» Work order: Starting at the first line and ending at the last, reproduce the records below exactly.
--- Available data Enclosed Below ---
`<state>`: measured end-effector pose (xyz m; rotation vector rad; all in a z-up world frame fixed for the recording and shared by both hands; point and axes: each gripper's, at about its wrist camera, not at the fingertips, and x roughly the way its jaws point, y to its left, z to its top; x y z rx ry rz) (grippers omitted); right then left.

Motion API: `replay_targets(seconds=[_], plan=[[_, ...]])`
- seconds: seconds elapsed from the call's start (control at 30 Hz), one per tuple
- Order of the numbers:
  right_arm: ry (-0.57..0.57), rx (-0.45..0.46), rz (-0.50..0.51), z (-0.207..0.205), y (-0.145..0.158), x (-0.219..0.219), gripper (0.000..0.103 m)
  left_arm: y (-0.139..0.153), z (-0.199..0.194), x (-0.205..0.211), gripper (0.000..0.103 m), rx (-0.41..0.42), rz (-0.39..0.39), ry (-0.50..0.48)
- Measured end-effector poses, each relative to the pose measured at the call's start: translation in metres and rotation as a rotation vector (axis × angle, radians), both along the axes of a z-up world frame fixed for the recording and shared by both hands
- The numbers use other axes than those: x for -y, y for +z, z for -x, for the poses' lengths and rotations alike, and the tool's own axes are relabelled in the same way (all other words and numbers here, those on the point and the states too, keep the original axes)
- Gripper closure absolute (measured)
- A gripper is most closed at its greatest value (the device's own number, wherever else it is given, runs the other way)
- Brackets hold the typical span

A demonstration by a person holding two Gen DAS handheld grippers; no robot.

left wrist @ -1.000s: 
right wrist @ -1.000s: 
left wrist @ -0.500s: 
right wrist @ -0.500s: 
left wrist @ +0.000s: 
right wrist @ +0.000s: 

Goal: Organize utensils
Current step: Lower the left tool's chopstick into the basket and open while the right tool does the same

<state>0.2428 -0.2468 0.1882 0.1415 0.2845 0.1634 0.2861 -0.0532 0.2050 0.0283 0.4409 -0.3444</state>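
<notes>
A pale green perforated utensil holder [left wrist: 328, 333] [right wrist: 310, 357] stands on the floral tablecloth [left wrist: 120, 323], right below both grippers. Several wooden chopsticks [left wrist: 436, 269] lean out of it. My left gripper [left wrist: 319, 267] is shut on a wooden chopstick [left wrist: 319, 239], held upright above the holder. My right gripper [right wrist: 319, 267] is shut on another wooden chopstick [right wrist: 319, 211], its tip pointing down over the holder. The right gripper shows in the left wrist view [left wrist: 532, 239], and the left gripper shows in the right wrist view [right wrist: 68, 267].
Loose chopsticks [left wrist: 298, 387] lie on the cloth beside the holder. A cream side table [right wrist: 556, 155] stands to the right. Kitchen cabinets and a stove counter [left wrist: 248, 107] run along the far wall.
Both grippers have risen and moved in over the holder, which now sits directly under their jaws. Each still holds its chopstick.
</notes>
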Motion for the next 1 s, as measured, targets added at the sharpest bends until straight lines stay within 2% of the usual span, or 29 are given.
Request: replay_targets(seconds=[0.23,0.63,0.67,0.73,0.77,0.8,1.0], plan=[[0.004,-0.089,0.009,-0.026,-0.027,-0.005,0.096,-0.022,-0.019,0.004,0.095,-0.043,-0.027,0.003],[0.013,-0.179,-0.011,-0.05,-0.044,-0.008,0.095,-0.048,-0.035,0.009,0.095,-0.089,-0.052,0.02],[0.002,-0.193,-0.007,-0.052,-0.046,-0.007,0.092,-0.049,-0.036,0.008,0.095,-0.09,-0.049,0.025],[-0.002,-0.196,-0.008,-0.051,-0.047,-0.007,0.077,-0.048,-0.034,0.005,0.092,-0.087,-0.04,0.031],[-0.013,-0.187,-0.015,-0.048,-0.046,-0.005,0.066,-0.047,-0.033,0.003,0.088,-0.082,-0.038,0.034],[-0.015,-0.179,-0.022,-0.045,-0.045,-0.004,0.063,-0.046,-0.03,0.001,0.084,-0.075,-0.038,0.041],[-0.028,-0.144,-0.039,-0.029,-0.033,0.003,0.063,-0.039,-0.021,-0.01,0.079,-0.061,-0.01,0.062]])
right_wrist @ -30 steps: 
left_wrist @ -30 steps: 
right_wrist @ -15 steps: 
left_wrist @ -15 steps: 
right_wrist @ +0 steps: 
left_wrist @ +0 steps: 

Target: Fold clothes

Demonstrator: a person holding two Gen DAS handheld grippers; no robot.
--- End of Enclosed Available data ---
» Task output:
`<state>`: measured end-effector pose (xyz m; rotation vector rad; all in a z-up world frame fixed for the recording and shared by both hands; point and axes: each gripper's, at about its wrist camera, not at the fingertips, and x roughly the way its jaws point, y to its left, z to its top; x y z rx ry rz) (grippers omitted); right then left.

Motion API: `replay_targets(seconds=[_], plan=[[_, ...]])`
- seconds: seconds elapsed from the call's start (control at 30 Hz), one per tuple
- Order of the numbers:
  right_arm: ry (-0.57..0.57), rx (-0.45..0.46), rz (-0.50..0.51), z (-0.207..0.205), y (-0.145..0.158), x (-0.219..0.219), gripper (0.000..0.103 m)
  left_arm: y (-0.139..0.153), z (-0.199..0.194), x (-0.205..0.211), gripper (0.000..0.103 m), rx (-0.41..0.42), rz (-0.39..0.39), ry (-0.50..0.48)
- Measured end-effector poses, each relative to the pose measured at the call's start: translation in metres and rotation as a rotation vector (axis × angle, radians), both along the axes of a z-up world frame fixed for the recording and shared by both hands
- The numbers use other axes than those: x for -y, y for +z, z for -x, for the poses' lengths and rotations alike, and the tool's own axes are relabelled in the same way (all other words and numbers here, those on the point and the states too, keep the original axes)
- Gripper closure absolute (measured)
- A gripper is most closed at its greatest value (the device's own number, wherever else it is given, runs the other way)
- Brackets hold the typical span

A demonstration by a person holding two Gen DAS handheld grippers; no robot.

left wrist @ -1.000s: 
right wrist @ -1.000s: 
left wrist @ -0.500s: 
right wrist @ -0.500s: 
left wrist @ +0.000s: 
right wrist @ +0.000s: 

Goal: Organize utensils
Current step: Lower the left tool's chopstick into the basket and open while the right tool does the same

<state>0.2428 -0.2468 0.1882 0.1415 0.2845 0.1634 0.2861 -0.0532 0.2050 0.0283 0.4409 -0.3444</state>
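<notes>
A pale green perforated utensil holder [left wrist: 328, 333] [right wrist: 310, 357] stands on the floral tablecloth [left wrist: 120, 323], right below both grippers. Several wooden chopsticks [left wrist: 436, 269] lean out of it. My left gripper [left wrist: 319, 267] is shut on a wooden chopstick [left wrist: 319, 239], held upright above the holder. My right gripper [right wrist: 319, 267] is shut on another wooden chopstick [right wrist: 319, 211], its tip pointing down over the holder. The right gripper shows in the left wrist view [left wrist: 532, 239], and the left gripper shows in the right wrist view [right wrist: 68, 267].
Loose chopsticks [left wrist: 298, 387] lie on the cloth beside the holder. A cream side table [right wrist: 556, 155] stands to the right. Kitchen cabinets and a stove counter [left wrist: 248, 107] run along the far wall.
Both grippers have risen and moved in over the holder, which now sits directly under their jaws. Each still holds its chopstick.
</notes>
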Motion for the next 1 s, as measured, targets added at the sharpest bends until straight lines stay within 2% of the usual span, or 29 are given.
Request: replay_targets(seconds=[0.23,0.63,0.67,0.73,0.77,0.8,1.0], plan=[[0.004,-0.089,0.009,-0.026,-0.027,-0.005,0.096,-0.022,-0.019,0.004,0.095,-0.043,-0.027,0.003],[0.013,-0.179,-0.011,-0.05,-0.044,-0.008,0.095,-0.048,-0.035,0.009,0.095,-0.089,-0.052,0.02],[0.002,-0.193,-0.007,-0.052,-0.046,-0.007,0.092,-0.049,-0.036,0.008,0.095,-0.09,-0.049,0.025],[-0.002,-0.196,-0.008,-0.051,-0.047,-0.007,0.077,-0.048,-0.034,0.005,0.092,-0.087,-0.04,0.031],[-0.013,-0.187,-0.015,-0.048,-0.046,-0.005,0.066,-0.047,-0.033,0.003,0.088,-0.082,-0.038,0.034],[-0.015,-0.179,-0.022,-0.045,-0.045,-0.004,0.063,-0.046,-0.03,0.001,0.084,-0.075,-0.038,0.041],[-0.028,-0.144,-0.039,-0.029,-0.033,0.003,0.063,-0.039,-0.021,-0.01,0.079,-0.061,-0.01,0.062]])
right_wrist @ -30 steps: 
left_wrist @ -30 steps: 
right_wrist @ -15 steps: 
left_wrist @ -15 steps: 
right_wrist @ +0 steps: 
left_wrist @ +0 steps: 

Target: Fold clothes

Demonstrator: a person holding two Gen DAS handheld grippers; no robot.

The answer to this exercise is complete.